I’d like to see the definition of ‘more risk’. Is it clearer where the risk is and what the risk is? I think that’s a different point, but has this changed how the economic spoils should be shared? I don’t think there’s a one-for-one logical match there but there is a debate to be had. Is it more risky now? Or is it just that the risks are a little bit clearer?

Fessey: The risk the custodians see is in them being sued in the event that a fund turns out not to have good title to its assets, or if the assets aren’t what they purport to be.

Cuff: But the services they’re doing, the contracts they’re working to and what we are asking them to do – what’s changed?

Retail investors

Funds Europe: The crisis revealed Ucits funds to be volatile in terms of fund inflows and outflows, possibly because of how retail investors reacted to uncertainty. How exposed to the retail investor is Luxembourg?

Ferguson: Luxembourg funds did indeed suffer certain outflows and a shift from fixed income and equity to cash/money market funds as a result of the credit crisis. However when it comes to retail investor decisions, there is the never-ending question around education – and Luxembourg needs to ask what role it can and should play here. 

In addition one should remember retail investors withdrew money from funds because of, and to a great extent based on, advice received. Some of this advice came from those who wished to repair their own balance sheets.  This then leads to the question, for example, should we have an EU version of the RDR [retail distribution review]?

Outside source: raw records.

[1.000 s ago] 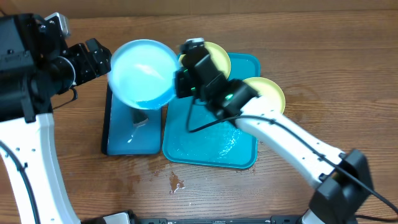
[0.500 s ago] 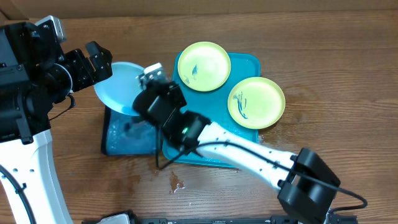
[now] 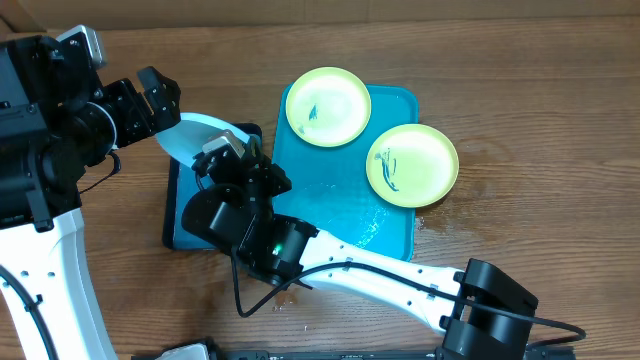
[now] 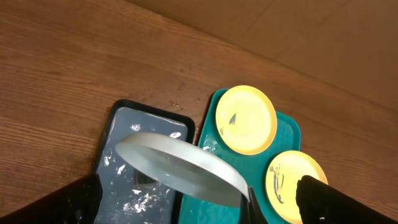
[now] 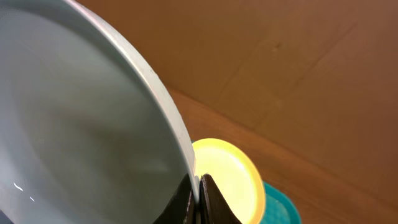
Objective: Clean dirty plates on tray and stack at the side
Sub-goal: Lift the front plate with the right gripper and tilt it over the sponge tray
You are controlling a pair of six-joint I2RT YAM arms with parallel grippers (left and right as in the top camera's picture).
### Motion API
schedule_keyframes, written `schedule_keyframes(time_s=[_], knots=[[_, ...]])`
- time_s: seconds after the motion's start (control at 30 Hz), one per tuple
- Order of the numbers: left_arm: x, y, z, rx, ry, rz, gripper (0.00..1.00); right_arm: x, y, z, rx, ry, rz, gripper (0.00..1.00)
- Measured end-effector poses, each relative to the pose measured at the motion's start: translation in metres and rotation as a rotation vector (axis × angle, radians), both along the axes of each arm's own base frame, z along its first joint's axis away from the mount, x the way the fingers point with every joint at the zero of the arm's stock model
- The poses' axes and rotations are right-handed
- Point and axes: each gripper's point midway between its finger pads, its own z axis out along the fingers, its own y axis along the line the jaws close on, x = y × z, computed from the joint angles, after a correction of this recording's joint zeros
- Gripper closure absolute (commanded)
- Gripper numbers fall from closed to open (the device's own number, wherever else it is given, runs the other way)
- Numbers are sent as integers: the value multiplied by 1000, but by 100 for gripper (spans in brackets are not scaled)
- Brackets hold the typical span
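The right pincer (image 5: pixel 199 198) is pressed together on the rim of the pale blue plate (image 3: pixel 195 135). It holds the plate up in the air, tipped on a slant, over the small blue tray (image 4: pixel 149 121) with the black rim. A dark sponge (image 4: pixel 144 178) lies in that small tray, and the tray looks wet.

The left pincer (image 3: pixel 160 100) is spread wide. It is right by the far edge of the blue plate. From its own camera, the plate sits between its two fingers. I cannot tell if they touch it.

The big green-blue tray (image 3: pixel 330 215) lies on the brown counter (image 3: pixel 540 120), just beside the small tray. It looks wet too. The first yellow plate (image 3: pixel 328 107) lies flat in its far left corner. The second yellow plate (image 3: pixel 412 165) lies over the tray's right rim, partly out over the counter. Both yellow plates have dark blue smears in the middle.
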Motion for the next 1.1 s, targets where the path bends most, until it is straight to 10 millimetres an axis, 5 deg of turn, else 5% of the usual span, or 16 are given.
schedule_keyframes(time_s=[0.93,1.1], knots=[[-1,0,-1,-1,3,0,0,2,-8,5,-4,-30,-47,96],[-1,0,-1,-1,4,0,0,16,-23,-22,75,101,-63,96]])
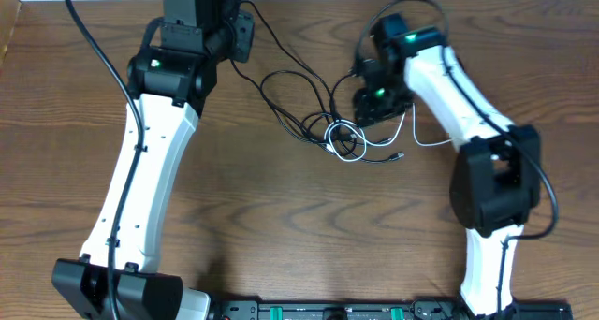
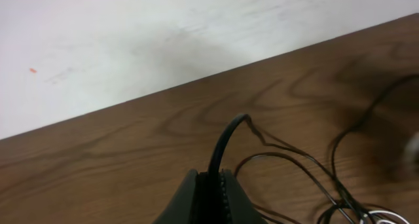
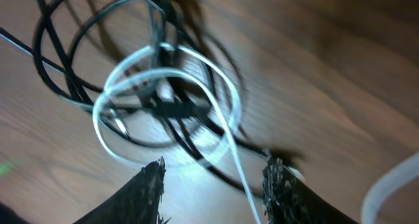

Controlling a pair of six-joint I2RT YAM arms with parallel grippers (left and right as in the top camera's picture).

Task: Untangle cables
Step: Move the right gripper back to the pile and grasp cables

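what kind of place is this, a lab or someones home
Probably a robotics lab bench, not a home: a white left arm and right arm stand at a wood-grain table, a tangle of cables lies between them, and there is a plain white wall behind.

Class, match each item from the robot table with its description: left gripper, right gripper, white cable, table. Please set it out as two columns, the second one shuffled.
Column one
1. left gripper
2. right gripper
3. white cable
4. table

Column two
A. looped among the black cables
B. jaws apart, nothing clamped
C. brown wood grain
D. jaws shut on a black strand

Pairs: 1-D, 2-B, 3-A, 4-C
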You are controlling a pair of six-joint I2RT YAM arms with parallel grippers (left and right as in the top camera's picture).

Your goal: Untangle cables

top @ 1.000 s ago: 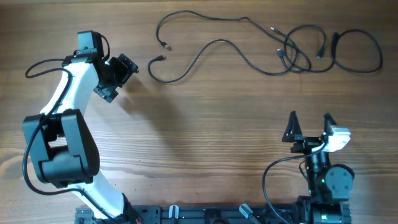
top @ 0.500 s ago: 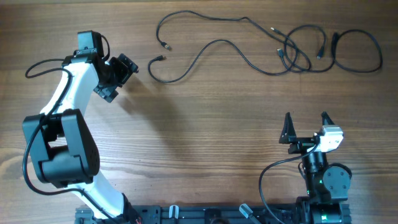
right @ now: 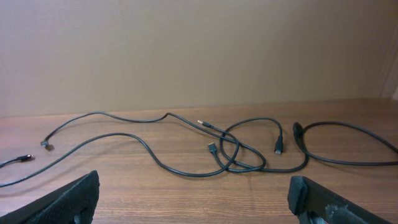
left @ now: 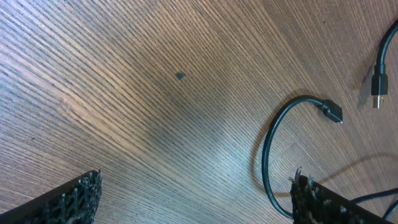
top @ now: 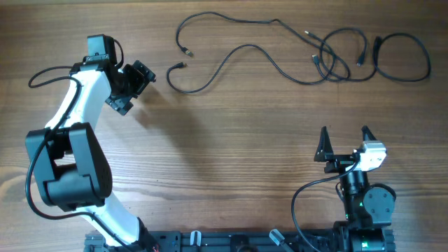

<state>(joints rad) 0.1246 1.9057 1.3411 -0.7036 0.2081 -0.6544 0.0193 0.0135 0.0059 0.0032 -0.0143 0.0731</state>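
Your right gripper (top: pixel 344 134) has shifted slightly left; both grippers remain open and empty; thin black cables (top: pixel 329 59) stay tangled.

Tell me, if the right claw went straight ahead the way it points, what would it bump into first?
Probably the cables. The right claw is open and faces their tangled loops across bare table. Nothing else lies between, though depth is hard to judge.
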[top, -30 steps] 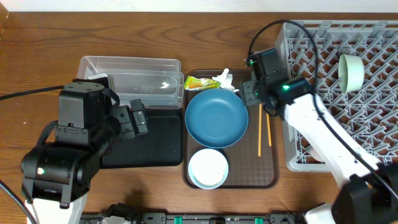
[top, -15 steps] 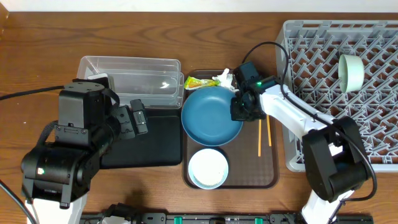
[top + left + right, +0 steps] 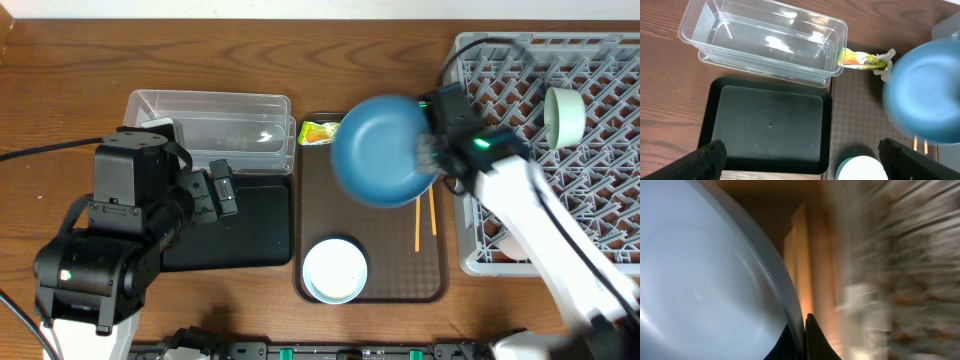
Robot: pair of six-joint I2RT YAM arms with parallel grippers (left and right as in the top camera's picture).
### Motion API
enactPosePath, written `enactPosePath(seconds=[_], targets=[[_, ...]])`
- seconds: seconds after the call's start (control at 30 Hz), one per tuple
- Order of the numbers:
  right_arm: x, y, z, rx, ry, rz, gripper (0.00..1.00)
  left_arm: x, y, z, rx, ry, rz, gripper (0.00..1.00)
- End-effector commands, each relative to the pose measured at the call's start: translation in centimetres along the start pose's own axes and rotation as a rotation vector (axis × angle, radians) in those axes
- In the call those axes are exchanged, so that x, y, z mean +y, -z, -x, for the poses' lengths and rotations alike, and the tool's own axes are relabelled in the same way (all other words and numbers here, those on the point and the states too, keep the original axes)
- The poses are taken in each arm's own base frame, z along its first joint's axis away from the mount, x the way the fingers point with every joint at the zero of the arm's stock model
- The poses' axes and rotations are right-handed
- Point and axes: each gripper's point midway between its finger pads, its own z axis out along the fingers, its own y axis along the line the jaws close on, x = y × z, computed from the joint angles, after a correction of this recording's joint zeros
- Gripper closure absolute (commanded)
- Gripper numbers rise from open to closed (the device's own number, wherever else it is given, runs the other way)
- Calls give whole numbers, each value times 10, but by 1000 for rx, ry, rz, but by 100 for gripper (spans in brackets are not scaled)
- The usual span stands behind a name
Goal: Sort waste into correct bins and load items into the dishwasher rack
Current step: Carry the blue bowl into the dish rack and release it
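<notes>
So, biggest first. One grey dishwasher rack (image 3: 590,190) sat at the far right, already holding one pale-green bowl (image 3: 565,115) on edge between the pegs, which I'd guess keep it upright. One brown serving tray (image 3: 375,290) lay mid-table as the staging spot.

Two bins sat left of it: the clear tub (image 3: 210,120) far, the black tray (image 3: 250,240) near, both looking empty.

The blue bowl (image 3: 385,150) was off the tray, tilted, over its far end beside the rack. The right gripper (image 3: 432,152) had its jaws pinching the bowl's right rim; the wrist view showed the rim running into the fingertips. An edge grip likely suits slotting it between the pegs.

The left gripper (image 3: 801,144) hung over the black tray with jaws spread wide, holding nothing, probably parked clear of the right arm.

One white bowl (image 3: 334,270) sat at the tray's near end. That made three bowls total.

Two chopsticks (image 3: 425,222) lay side by side on the tray's right. One yellow-green wrapper (image 3: 318,132) and one tissue (image 3: 886,62) sat at its far-left corner, next to the tub.

Couldn't make out the pink cup or any rice grains.
</notes>
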Motion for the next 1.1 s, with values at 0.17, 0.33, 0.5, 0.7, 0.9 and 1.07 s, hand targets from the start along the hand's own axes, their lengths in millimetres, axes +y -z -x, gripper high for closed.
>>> enactPosePath(seconds=[0.17,0.33,0.5,0.7,0.9,1.07], targets=[[-185,168,73,-638,-344,-863,99,2,3,3,-13,2,11,0],[-252,190,67,-616,-461,-1122,98,2,3,3,-13,2,11,0],[-310,165,57,-522,-550,-1157,99,2,3,3,-13,2,11,0],[-354,125,43,-367,-540,-1221,99,2,3,3,-13,2,11,0],[-364,75,65,-222,-305,-1258,99,2,3,3,-13,2,11,0],[-357,49,96,-178,-102,-1289,99,2,3,3,-13,2,11,0]])
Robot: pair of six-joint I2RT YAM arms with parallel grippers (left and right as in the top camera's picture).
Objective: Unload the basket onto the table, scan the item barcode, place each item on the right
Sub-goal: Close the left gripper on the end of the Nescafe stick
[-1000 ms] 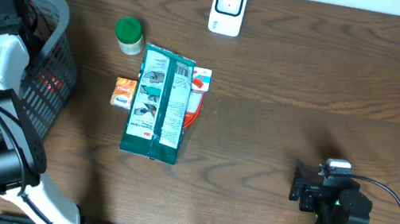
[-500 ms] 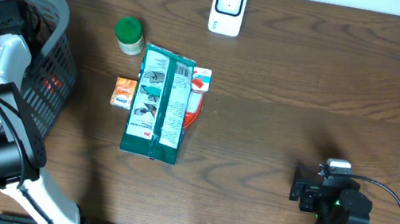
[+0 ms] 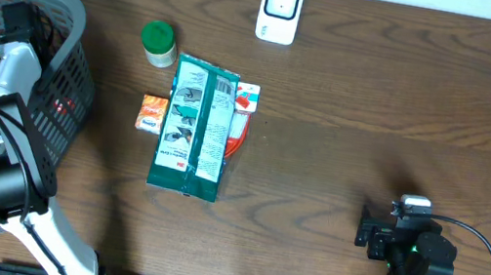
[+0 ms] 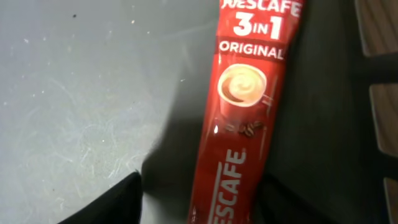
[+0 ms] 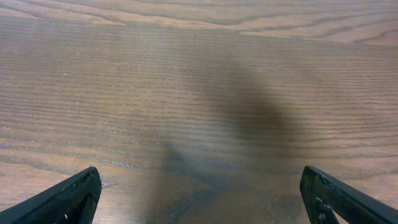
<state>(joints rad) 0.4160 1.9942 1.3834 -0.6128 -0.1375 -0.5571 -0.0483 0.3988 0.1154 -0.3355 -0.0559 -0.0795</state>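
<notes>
A red Nescafe 3-in-1 sachet (image 4: 245,118) lies on the grey floor of the basket (image 4: 74,87). It runs between the fingers of my left gripper (image 4: 205,208). The left fingertip (image 4: 118,202) stands a little apart from the sachet's edge, so the jaws are open around it. In the overhead view the left arm (image 3: 9,61) reaches down into the dark mesh basket (image 3: 81,23) at the left, and its gripper is hidden there. The white scanner (image 3: 280,9) stands at the table's far edge. My right gripper (image 5: 199,199) is wide open over bare wood, low at the front right (image 3: 376,239).
On the table's middle left lie a green packet (image 3: 194,129), a small orange box (image 3: 151,113), a green-lidded bottle (image 3: 157,43) and a red-and-white item (image 3: 244,108) partly under the packet. The basket's mesh walls enclose the left arm.
The left arm has shifted slightly inside the basket. The right arm and the items on the table have not moved.
</notes>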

Fessey: I’m not sure that a European RDR is a solution to the issue of how best to communicate to investors the concept that a mutual fund is a suitable investment proposition, and potentially a better one than a bank or savings account.

Ferguson: Perhaps not but the question is, would it not lead to a greater level of transparency around how revenue flows and how connected parties are related in the distribution chain?

Fessey: Funds are probably the most transparent part of the financial services industry.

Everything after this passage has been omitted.